**What the task requires:**
Find all lines in the records that include the word "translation", and copy them out.

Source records
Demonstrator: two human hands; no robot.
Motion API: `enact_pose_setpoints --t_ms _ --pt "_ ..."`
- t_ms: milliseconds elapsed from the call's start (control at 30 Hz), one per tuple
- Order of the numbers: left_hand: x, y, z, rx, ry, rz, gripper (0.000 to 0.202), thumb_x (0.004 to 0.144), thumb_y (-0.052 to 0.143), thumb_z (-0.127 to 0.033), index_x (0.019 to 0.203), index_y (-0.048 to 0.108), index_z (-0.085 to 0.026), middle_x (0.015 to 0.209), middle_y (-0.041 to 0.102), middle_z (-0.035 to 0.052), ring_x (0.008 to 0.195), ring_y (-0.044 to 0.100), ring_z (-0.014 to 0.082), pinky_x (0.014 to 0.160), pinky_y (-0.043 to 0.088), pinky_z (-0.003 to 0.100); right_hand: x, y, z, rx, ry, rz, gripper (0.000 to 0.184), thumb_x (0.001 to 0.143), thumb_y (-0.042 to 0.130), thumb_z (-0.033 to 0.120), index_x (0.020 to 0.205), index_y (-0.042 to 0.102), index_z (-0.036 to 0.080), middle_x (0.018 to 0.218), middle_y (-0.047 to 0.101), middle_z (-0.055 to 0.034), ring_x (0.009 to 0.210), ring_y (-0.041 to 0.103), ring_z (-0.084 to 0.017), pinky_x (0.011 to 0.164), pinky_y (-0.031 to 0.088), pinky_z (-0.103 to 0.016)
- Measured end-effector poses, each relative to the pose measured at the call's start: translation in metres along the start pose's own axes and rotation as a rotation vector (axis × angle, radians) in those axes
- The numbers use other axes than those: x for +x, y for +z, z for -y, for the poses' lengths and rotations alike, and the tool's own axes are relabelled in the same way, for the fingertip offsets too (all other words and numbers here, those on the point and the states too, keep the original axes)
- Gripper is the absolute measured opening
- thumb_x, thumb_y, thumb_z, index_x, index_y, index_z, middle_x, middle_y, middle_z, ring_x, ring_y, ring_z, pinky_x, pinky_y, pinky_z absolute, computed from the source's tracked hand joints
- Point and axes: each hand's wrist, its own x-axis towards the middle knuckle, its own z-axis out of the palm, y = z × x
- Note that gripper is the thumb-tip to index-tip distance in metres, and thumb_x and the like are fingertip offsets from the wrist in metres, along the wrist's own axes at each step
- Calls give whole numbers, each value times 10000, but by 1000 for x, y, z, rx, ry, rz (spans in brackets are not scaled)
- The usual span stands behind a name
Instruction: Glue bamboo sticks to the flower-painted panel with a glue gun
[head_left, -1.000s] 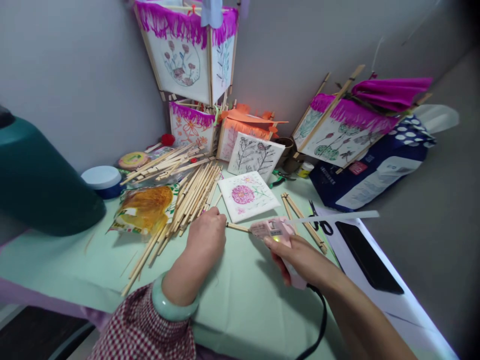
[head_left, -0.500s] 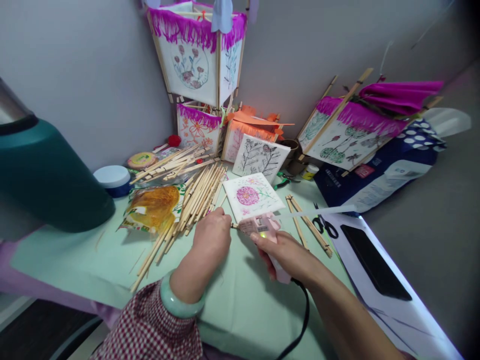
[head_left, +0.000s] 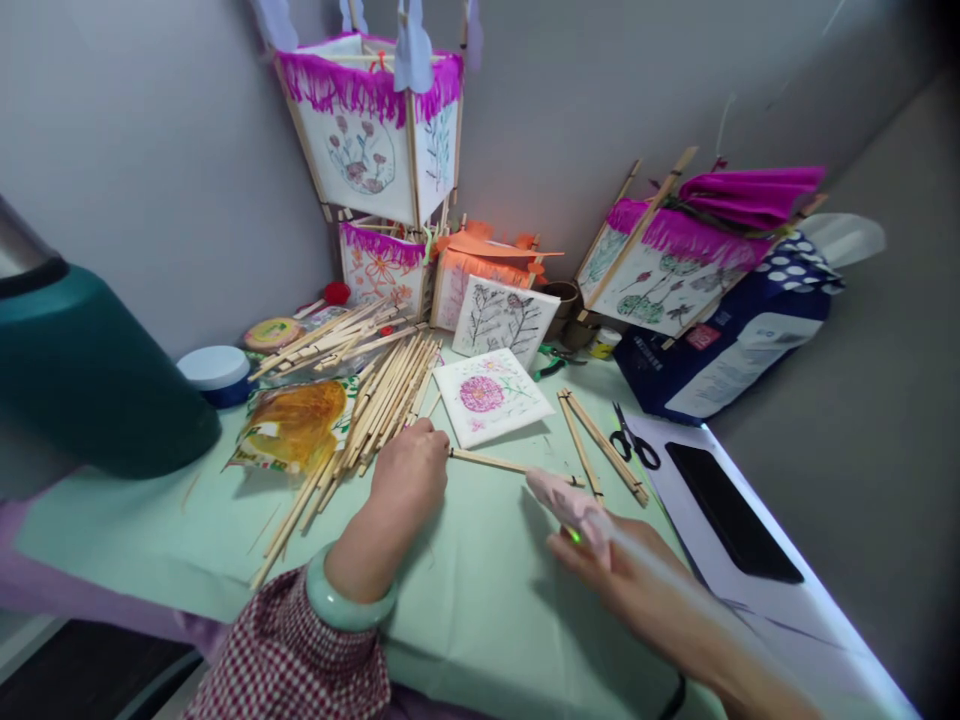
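My left hand (head_left: 409, 474) rests on the green table cover (head_left: 487, 600), fingers closed on the near end of a thin wooden stick (head_left: 501, 462) that lies flat and points right. My right hand (head_left: 616, 566) grips a pink hot glue gun (head_left: 570, 505), blurred by motion, its tip close to the stick's far end. A black cord (head_left: 679, 692) trails from the gun toward me. A white flower-printed square panel (head_left: 491, 395) lies just beyond the stick.
A pile of wooden sticks (head_left: 379, 385) and a yellow packet (head_left: 292, 420) lie left. Paper lanterns (head_left: 375, 140) with magenta fringe stand at the back. Scissors (head_left: 630, 440), a few loose sticks (head_left: 600, 445), a blue bag (head_left: 735, 330) and a white device (head_left: 735, 510) are right. A teal container (head_left: 82, 370) stands far left.
My right hand has pulled the glue gun back toward me and to the right, off the stick's left end. The stick now shows along its full length. My left hand stays put.
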Motion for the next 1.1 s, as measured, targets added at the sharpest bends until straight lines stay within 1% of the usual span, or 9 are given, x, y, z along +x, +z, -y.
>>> enact_pose_setpoints --t_ms 167,267,400,500,633,800,867,967,1100 --pt "-1 -9 -5 -47 -26 -8 260 935 494 -228 987 741 -165 1008 695 102 930 661 251 773 467 342 -18 26 5 -264 -70 -55 112 874 523 297 923 557 203 881 636 -86 713 620 -247 624 434 -359" --pt "3 -18 -10 -80 -40 -8 267 921 517 -219 1081 719 -153 1063 699 118 997 652 269 842 466 353 -19 33 5 -287 -78 -38 165 844 580 261 988 596 183 988 624 -124 829 626 -285 701 468 -401" --pt "16 -27 -15 -106 -55 17 282 905 521 -218 1100 711 -141 1045 724 142 1009 660 289 866 466 368 -9 6 -10 -115 -166 58 299 791 712 390 1034 655 226 988 658 -81 848 633 -260 714 472 -355" --pt "29 -25 -17 -98 -96 17 285 892 520 -205 1085 704 -104 1008 734 193 989 674 319 839 474 389 25 -25 -24 69 -139 -22 229 896 588 431 997 692 253 927 699 -46 779 642 -201 656 451 -290" --pt "43 -17 -17 -121 -151 22 292 871 550 -199 1088 688 -61 1017 724 251 1000 674 346 828 474 400 100 -42 -32 -21 92 -401 248 908 554 353 1007 694 173 1065 705 -133 955 638 -263 720 419 -307" --pt "52 -9 -13 -243 -192 2 378 837 580 -176 1182 648 -38 1005 737 221 973 681 309 812 468 359 158 -33 -36 17 108 -366 251 843 583 311 641 660 182 711 685 -96 708 619 -233 578 339 -289" --pt "53 -7 -10 -325 -203 -7 413 814 583 -161 1205 637 -39 951 749 180 887 696 270 751 473 323 160 -30 -40 62 76 -354 255 810 582 268 568 608 192 625 641 -55 638 586 -202 552 321 -278" --pt "52 -5 -6 -481 -198 -18 432 793 569 -179 1201 642 -59 830 749 101 690 682 204 622 463 279 146 -29 -48 150 18 -380 207 831 525 290 669 616 198 658 635 -19 625 573 -174 554 348 -261" --pt "49 -3 -5 -678 -124 -29 320 793 544 -294 982 729 -113 747 722 53 557 612 157 525 432 258 113 -29 -60 212 -36 -429 251 850 492 384 702 597 210 702 620 -14 656 572 -176 592 382 -269"
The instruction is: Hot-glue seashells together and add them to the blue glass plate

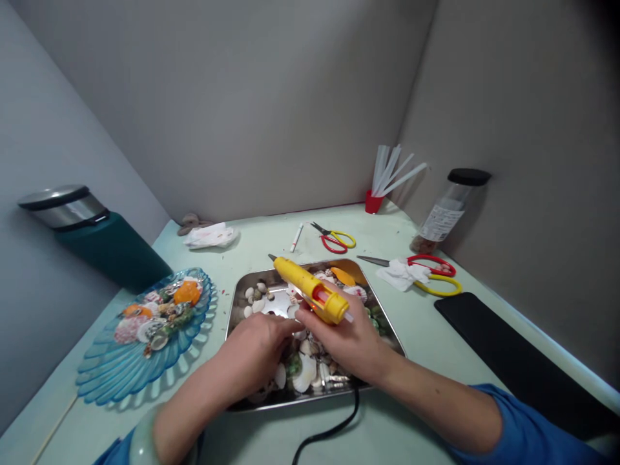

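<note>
My right hand is wrapped round a yellow hot glue gun, whose dark nozzle points up and to the left. A clear glue stick pokes out of its back end. Below both hands lies a metal tray of assorted seashells. Over the tray's left half, my left hand is closed, its index finger reaching toward the right hand's fingers. Whatever its fingertips pinch is hidden. A black cord runs from under the right hand over the tray's front edge.
On the left are a blue shell-shaped glass dish bearing shells and a teal bottle. Behind the tray lie small scissors, a white pen and tissue. Rightward are larger scissors, a jar and a red cup of glue sticks.
</note>
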Demonstrator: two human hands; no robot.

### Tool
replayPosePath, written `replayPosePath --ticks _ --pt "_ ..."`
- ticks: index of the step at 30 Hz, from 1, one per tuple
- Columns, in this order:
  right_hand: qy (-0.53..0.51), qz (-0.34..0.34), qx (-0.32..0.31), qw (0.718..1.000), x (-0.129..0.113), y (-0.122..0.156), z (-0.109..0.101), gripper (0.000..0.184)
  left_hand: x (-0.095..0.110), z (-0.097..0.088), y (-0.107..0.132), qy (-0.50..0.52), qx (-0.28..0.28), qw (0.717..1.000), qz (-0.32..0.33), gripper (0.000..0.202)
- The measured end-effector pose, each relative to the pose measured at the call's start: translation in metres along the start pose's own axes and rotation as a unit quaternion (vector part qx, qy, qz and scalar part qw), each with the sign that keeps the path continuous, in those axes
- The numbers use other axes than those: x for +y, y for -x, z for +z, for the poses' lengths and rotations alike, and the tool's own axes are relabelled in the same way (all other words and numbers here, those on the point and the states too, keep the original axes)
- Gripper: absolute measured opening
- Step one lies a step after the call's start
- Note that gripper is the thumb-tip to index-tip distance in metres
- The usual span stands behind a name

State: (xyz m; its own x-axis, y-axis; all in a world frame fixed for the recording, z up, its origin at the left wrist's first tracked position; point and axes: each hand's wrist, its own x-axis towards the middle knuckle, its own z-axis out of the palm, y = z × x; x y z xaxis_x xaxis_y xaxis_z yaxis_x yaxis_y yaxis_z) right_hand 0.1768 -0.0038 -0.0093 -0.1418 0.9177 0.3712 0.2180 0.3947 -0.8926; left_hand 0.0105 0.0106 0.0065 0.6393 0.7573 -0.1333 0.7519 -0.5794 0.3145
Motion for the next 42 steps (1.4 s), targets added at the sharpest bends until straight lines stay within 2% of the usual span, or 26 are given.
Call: replayPosePath --ticks 3,5,8,11,14,31,38,42 --pt "0.006 -0.005 -0.001 1.0 0.0 0.0 -0.001 0.013 -0.006 -0.01 0.009 0.036 0.011 0.999 0.029 0.03" --pt "0.013 -0.008 -0.001 1.0 0.0 0.0 -0.001 0.01 -0.01 -0.015 0.012 0.032 0.033 0.999 0.023 0.031" --pt "0.015 -0.011 -0.001 1.0 0.0 0.0 -0.001 0.009 -0.013 -0.016 0.011 -0.032 0.045 0.998 -0.007 0.028" --pt "0.006 -0.013 -0.006 1.0 0.001 0.0 0.0 0.012 -0.011 -0.011 0.004 -0.125 0.024 0.992 -0.022 0.025" --pt "0.005 -0.017 0.0 1.0 0.001 0.0 0.0 0.012 -0.008 -0.006 -0.004 -0.171 0.018 0.985 -0.032 0.023" --pt "0.011 -0.024 0.002 1.0 0.0 0.0 -0.001 0.011 -0.016 -0.012 -0.022 -0.214 -0.041 0.976 -0.028 0.029" --pt "0.022 -0.018 0.004 1.0 0.0 0.0 -0.002 0.005 -0.014 -0.02 -0.011 -0.217 -0.038 0.975 -0.007 0.023" --pt "0.019 -0.014 0.004 1.0 0.0 0.001 -0.001 0.009 -0.008 -0.017 -0.001 -0.187 -0.041 0.981 0.0 0.015"
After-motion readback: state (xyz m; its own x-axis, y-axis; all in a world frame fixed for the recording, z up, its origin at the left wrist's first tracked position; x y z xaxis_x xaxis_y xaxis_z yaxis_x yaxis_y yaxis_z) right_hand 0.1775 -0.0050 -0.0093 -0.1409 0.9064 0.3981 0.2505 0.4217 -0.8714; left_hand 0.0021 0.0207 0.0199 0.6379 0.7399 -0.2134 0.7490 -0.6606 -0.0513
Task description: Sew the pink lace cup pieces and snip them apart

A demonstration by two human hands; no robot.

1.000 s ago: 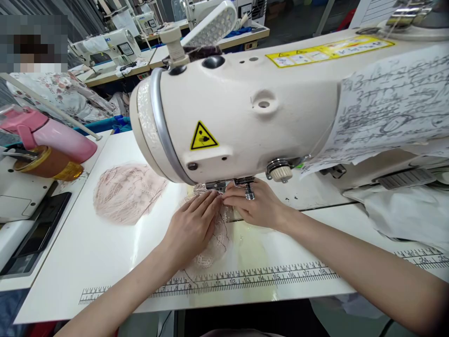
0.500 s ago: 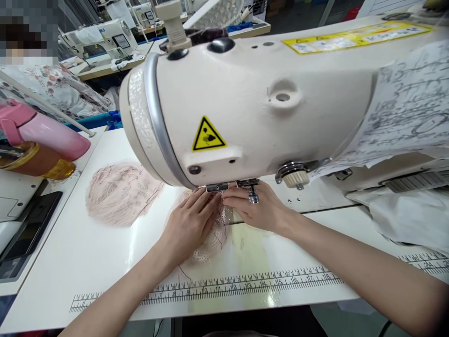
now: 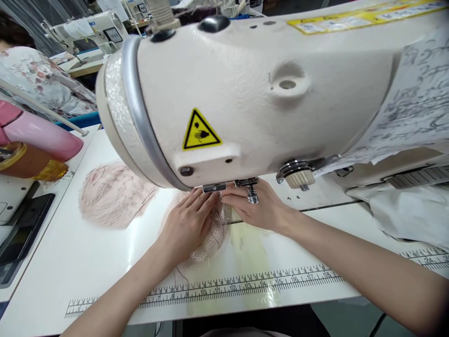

**Answer box:**
- Measured end-effector poses, each relative to the pose measured at the call's start: translation in metres along the start pose's own axes and rotation as a rotation vector (axis × angle, radians) in those axes
- The measured end-effector pose, each relative to the pose measured at the call's start: translation in metres along the start pose's own axes and rotation as a unit quaternion (vector part qx, qy, qz and scalar part qw), each with the sign that keeps the path continuous, in those axes

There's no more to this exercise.